I can empathize with that - I think many of us can. But, As I've been reminded - these decisions are geared towards making money formost.
New Technologies are NOT always better - and often are quite the reverse.
If big business actully wanted pure speed, ease of use, and security - they would:
A: TOSS everything out, and start a NEW OS from Scratch, it would be written in C++ or FreePascal (BARE Language - close to RAW) with a direct processor assembly being used sparingly where necessary for optimal performance - in small digestable pieces that can be ported easily to other platforms.
B: Every resource would be "Owned" by the OS - and controlled via thin code layers to allow maximum performance - say... for graphics libs like DirectX to get as much throughput as possible.

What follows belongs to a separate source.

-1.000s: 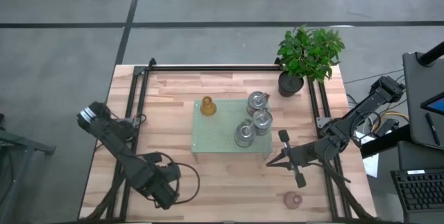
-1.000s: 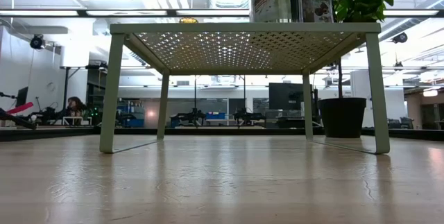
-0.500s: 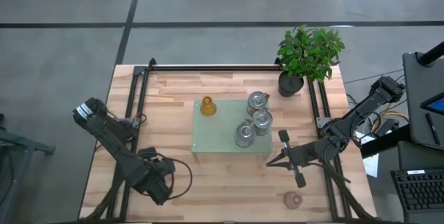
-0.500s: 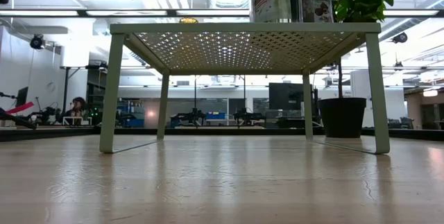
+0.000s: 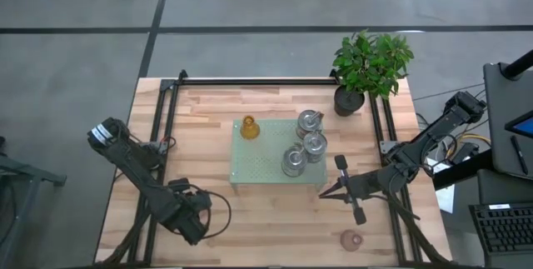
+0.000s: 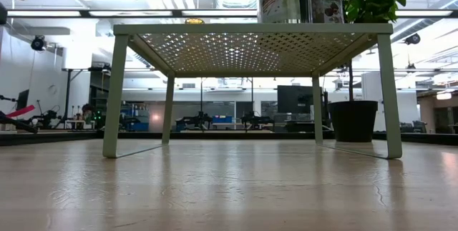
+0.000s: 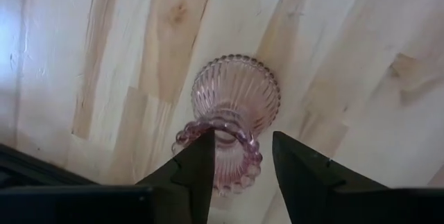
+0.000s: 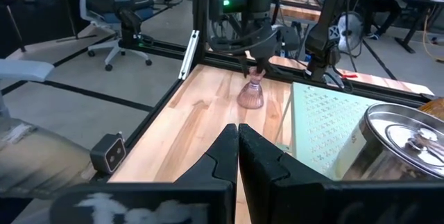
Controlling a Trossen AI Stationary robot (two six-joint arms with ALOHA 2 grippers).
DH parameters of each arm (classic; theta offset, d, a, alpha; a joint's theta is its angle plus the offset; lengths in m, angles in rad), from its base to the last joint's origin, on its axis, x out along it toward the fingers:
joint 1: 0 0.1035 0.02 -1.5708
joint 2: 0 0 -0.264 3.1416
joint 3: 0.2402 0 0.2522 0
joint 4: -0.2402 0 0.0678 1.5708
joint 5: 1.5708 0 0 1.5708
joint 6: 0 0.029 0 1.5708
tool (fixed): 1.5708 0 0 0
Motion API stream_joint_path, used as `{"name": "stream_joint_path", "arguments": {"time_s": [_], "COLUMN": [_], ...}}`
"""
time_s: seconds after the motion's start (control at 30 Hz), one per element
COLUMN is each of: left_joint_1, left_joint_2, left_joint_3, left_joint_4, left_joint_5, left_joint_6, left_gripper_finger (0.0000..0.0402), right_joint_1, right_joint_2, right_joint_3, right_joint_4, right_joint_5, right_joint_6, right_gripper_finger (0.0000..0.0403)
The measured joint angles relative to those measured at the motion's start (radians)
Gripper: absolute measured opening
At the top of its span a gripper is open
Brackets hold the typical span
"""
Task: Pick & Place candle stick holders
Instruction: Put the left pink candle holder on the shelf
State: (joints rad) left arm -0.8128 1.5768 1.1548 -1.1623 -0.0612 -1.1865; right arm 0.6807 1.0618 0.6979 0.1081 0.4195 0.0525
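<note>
A: Tray [image 5: 265, 169] status? What's on it?

B: Green perforated tray on legs, mid-table. Amber holder [image 5: 248, 127] at its far-left corner. Three silvery holders [image 5: 310, 122] [image 5: 315, 145] [image 5: 293, 161] clustered on its right side, close together, upright. From the low view two of them show above the tray's top [image 6: 254, 28], printed labels on the sides.

A: Pink ones?

B: One pink holder [image 7: 229, 123] at the left gripper [image 7: 243, 163], near the table's front-left. Ribbed pink glass, flared base, beaded rim. It stands on the table in the right wrist view [image 8: 251, 93]. Left fingers [image 7: 198, 165] sit on either side of its rim end, part open; cannot tell whether they touch it. Second pink holder [image 5: 353, 238] sits alone near the front-right edge, apart from everything.

A: Right arm?

B: Right gripper [image 5: 360, 216] parked just off the tray's front-right corner, fingers [image 8: 239, 151] pressed together, holding nothing.

A: Surface, room?

B: Table [image 5: 208, 127] is light wood in butcher-block strips, black rail frame around it. Potted green plant [image 5: 371, 62] at the far-right corner. Grey floor around. Low view shows an open lab behind: ceiling light strips, desks, monitors.
</note>
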Motion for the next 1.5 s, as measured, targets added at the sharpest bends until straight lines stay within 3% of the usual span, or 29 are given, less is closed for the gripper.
{"name": "stream_joint_path", "arguments": {"time_s": [0.2, 0.53, 0.83, 1.07, 1.3, 1.5], "left_joint_1": [0.007, 0.009, 0.019, 0.052, 0.112, 0.181], "left_joint_2": [0.000, -0.001, -0.014, -0.045, -0.051, -0.051], "left_joint_3": [-0.009, -0.008, 0.047, 0.151, 0.324, 0.494], "left_joint_4": [0.001, -0.017, -0.083, -0.185, -0.354, -0.395], "left_joint_5": [0.004, 0.002, 0.010, -0.008, -0.051, -0.113], "left_joint_6": [0.002, 0.034, 0.042, 0.076, 0.113, 0.211], "left_gripper_finger": [0.0114, 0.0016, 0.0030, 0.0011, 0.0022, 0.0020], "right_joint_1": [0.000, 0.000, -0.001, -0.001, -0.001, -0.001], "right_joint_2": [0.000, 0.000, 0.000, 0.000, 0.000, 0.000], "right_joint_3": [0.000, 0.000, 0.000, 0.000, 0.000, 0.000], "right_joint_4": [0.000, 0.000, 0.001, 0.001, 0.001, 0.001], "right_joint_5": [0.001, 0.002, 0.001, 0.001, 0.001, 0.001], "right_joint_6": [0.000, -0.003, -0.001, -0.003, -0.003, -0.003], "right_gripper_finger": [0.0008, 0.0008, 0.0008, 0.0008, 0.0008, 0.0008]}}
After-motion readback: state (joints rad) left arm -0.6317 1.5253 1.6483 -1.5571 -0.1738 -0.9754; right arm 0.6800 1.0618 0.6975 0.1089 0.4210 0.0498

C: Executables introduced to the System would be treated like USERS in that by default they can not access any resources at all - no read, no write, not even video HOWEVER the operating system could easily report EVERY RESOURCE Said "unpriveledged exe" was inquiring about. Think of it as putting a TIGER in a CAGE, then putting the CAGE in the ZOO Area for all the other Tigers... if the TIGER seems not too agressive... You might start letting him out with the others. This would be done via giving said EXE priviledges... Like Video Exclusive, Window, Window with ability to stay on top, Access to its own directory, or others... individually or grouped.
D: Said OS would be able to report any and all resources made availble to any user or EXE at will acccurately. e.g. "Can /temp/MyNew.EXE Currently Access Video? Yes or No?"
E: Files Aren't deleted - just flagged with a "Deleted Unique ID, and date/time/user (and application that did it) stamp. When harddrive full... files deleted the longest would become the new free disk area to write on.
F: Filesystem would support forward and Backward reading of files - like old IBM VSAM method - but at the sector/cluster level for quick access both forward and backwards through files - essentially allowing for faster databases. Additionally - said file system would essentially be a double linked list on disk.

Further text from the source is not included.